Types of Notes in a PKM explained with a Gardening Analogy (Part II)

This is part II of Types of Notes in a PKM explained with a Gardening Analogy (Part I).

In part I, we talked about how everything in a personal knowledge management (PKM) system is focused on building atomic notes through various stages of maturity. We also talked about how other types of notes can help us in that life-long endeavour, discussing in detail the Top of Mind note — the first type of “other” notes.

In this second part, we will talk about the remaining types of notes that could be useful as tools in your PKM garden, including:

  1. Daily note
  2. Index note
  3. Outline of external resources
  4. Map of content (MOC)

2. Daily note

Seasons change, weeks are completely human-made, but the day has a rhythm. The sun goes up; the sun goes down. I can handle that. — Austin Kleon

i. Tracing the origin of ideas

I have written in detail about the purpose and function of a daily note in my PKM before. Here is the one-sentence summary: daily notes let me navigate back in time and regain context of the origin of ideas.

You might perhaps be a little puzzled: didn’t you say earlier that you put your ideas in the top of mind note?
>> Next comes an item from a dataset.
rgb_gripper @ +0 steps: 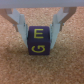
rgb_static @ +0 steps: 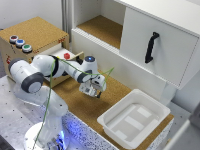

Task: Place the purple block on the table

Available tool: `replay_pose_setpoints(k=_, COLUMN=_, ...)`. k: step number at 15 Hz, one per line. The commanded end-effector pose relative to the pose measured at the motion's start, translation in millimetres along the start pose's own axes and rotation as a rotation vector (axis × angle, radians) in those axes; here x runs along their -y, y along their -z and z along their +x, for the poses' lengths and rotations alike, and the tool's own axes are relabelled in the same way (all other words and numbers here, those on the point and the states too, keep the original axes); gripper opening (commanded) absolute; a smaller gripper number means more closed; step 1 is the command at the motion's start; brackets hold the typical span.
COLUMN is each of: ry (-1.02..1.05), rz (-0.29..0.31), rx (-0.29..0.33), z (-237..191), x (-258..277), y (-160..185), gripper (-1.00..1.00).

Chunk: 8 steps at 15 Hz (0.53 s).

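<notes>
The purple block [rgb_gripper: 38,40] sits between the two fingers of the claw [rgb_gripper: 39,26], its dark faces showing yellow letters, an E on the upper face and a G on the face below it. In the wrist view the pale fingers [rgb_gripper: 19,25] stand on either side of the block and seem to touch its flanks, so the claw looks closed around it, though the blur leaves the contact itself uncertain. The block's lower edge meets the cork-brown counter [rgb_gripper: 15,65] or hangs just above it; I cannot tell which. In the exterior view the claw [rgb_static: 95,92] points down over the counter [rgb_static: 85,107], and the block itself is too small to make out there. The white arm [rgb_static: 47,67] reaches across from its base at the exterior view's left. A white tray [rgb_static: 112,125] lies on the counter toward the exterior view's right, apart from the claw. Behind the arm a cork-topped box carries three coloured buttons [rgb_static: 20,43], and a white cabinet with a black handle [rgb_static: 151,46] stands beyond the counter.
</notes>
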<state>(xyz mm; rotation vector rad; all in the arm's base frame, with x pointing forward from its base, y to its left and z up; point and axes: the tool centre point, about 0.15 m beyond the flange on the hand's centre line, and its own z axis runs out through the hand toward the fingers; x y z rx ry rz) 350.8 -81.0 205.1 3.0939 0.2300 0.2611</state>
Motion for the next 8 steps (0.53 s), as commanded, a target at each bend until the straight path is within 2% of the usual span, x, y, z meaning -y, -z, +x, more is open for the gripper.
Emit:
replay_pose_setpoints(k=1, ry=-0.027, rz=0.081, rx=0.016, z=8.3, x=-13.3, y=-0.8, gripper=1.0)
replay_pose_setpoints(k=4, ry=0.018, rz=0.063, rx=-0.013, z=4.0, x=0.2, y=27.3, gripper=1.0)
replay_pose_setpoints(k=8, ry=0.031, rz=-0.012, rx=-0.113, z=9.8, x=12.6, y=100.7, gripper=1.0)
Why would ideas appear in your daily note? Yes, I said that but as it turns out, ideas are not equal, and I needed a way of dealing with the less interesting ones.
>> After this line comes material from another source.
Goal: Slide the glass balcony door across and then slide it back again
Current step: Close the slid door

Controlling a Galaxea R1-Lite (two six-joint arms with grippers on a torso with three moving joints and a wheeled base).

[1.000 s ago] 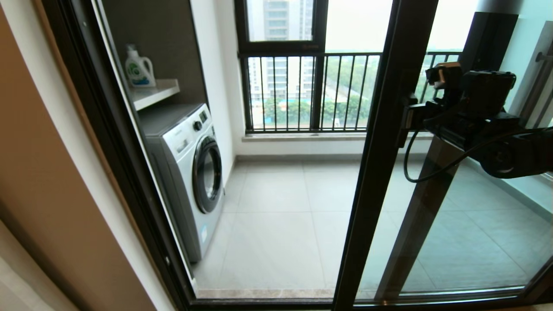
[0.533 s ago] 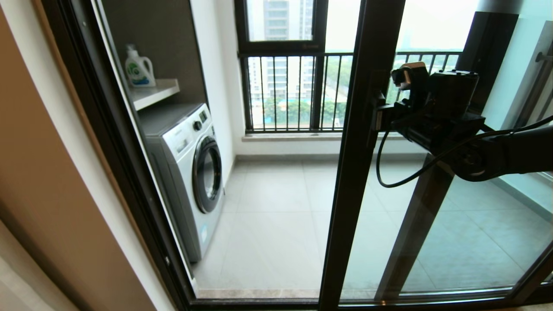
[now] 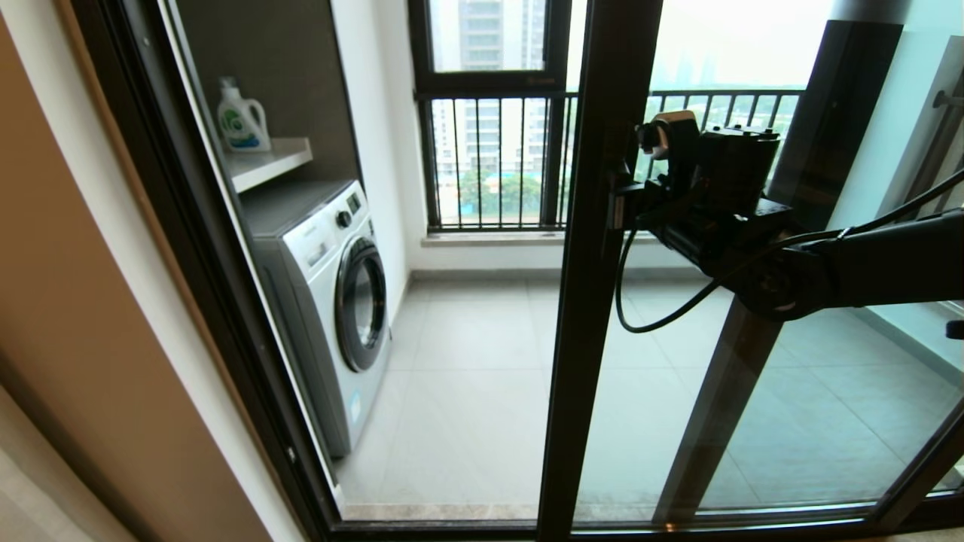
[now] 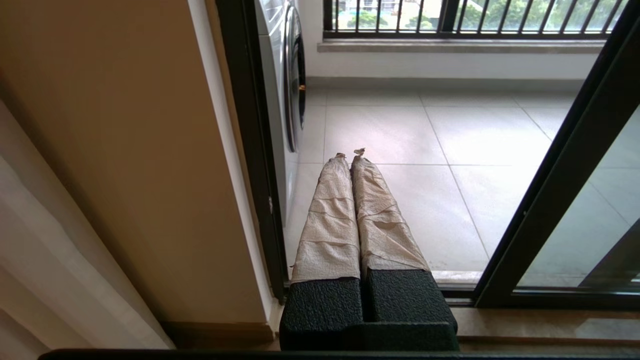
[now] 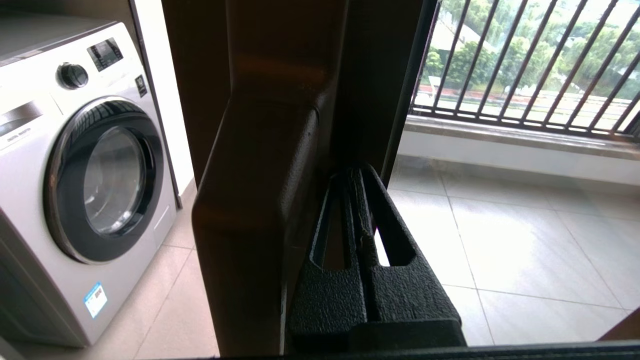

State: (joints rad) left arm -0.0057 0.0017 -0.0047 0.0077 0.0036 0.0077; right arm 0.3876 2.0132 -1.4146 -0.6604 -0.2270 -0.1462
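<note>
- glass balcony door [image 3: 584, 301]: partway across the opening. its dark leading upright runs floor to ceiling a bit right of centre in the head view, with the gap to the left of it open onto the balcony floor [image 3: 482, 391].
- vs 1 s ago the upright has moved left, closing the gap toward the washing machine [image 3: 331, 301] side.
- right gripper [image 5: 356, 175]: at handle height on the door, arm reaching in from the right. fingers pressed together, tips tucked in behind the bar handle [image 5: 255, 200] against the upright. clenched, nothing pinched between them as far as the wrist view shows.
- in the head view the right gripper [image 3: 619, 207] sits right at the upright's edge; black cable [image 3: 640, 301] loops below it.
- left gripper [image 4: 351, 165]: parked low near the left door jamb [image 4: 250, 150], pointing out at the floor. paper-wrapped fingers [image 4: 332, 220] closed on each other, holding nothing.
- second dark-framed glass panel [image 3: 730, 391] behind the door on the right, seen through the glass.
- outside: window with black railing bars [image 3: 497, 162], detergent bottle [image 3: 242, 119] on a white shelf [image 3: 271, 162] above the washing machine.
</note>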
Also, it’s important to me to not only have a process for capturing important or urgent things but also the purportedly “unimportant” and not urgent things, because those things often end up being interesting:

Everything interesting begins in the “unimportant and not urgent” quadrant. Eliminating it is the dumbest thing you can do and the worst advice Covey gave.

— Venkatesh Rao (@vgr) August 10, 2021

To illustrate the range of ideas that can come up in a normal day for me, here are a few scenarios:

  1. John tells me something about parenting at the office pantry. Something about “the Maya method.” I am about to become a parent and have been looking for things to read.
  2. I was in the toilet scrolling LinkedIn and noticed a post that my old uni friend Junqi shared about a book that has helped him lead his team with more authenticity. I am also a manager at work and I’d like to improve my leadership. This isn’t a priority for me right now, though, since I’m about to go on parental leave.
  3. I purchased new screenshot-making software and shared it on Twitter. Some people responded saying that they’d love to read my review of it. I hadn’t thought of writing a review, but I’m seeing that it could be useful to some people.

In some of the scenarios above, I can sense that there is a kernel of an idea that I can’t wait to crack open. In other scenarios, the idea feels only mildly appealing, although still worth capturing. Future me might love it.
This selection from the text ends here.